→ **Exercise objective**
Copy all of the material below, line for line.

[Dataset extract]

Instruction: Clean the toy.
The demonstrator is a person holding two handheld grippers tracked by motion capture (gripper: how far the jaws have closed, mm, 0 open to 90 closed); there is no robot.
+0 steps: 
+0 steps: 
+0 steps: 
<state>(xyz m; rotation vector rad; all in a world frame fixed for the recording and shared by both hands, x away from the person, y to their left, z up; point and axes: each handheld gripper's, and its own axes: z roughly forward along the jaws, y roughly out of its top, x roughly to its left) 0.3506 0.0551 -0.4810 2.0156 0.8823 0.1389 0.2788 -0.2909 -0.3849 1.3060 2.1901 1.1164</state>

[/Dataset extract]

→ **Response box**
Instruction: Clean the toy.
The demonstrator is a person holding two handheld grippers tracked by motion capture (gripper: how far the jaws have closed, mm, 0 open to 90 closed); there is no robot.
+0 steps: 
+0 steps: 
+0 steps: 
<state>(xyz m; rotation vector rad; all in a world frame fixed for the recording and shared by both hands, x away from the person, y to their left, z up; point and axes: each handheld gripper's, and its own axes: z roughly forward along the jaws, y roughly out of its top, x roughly to its left) 0.3506 0.0551 -0.4810 2.0156 0.8823 0.1389 0.2788 -0.2909 -0.3849 1.3060 2.1901 1.1164</state>

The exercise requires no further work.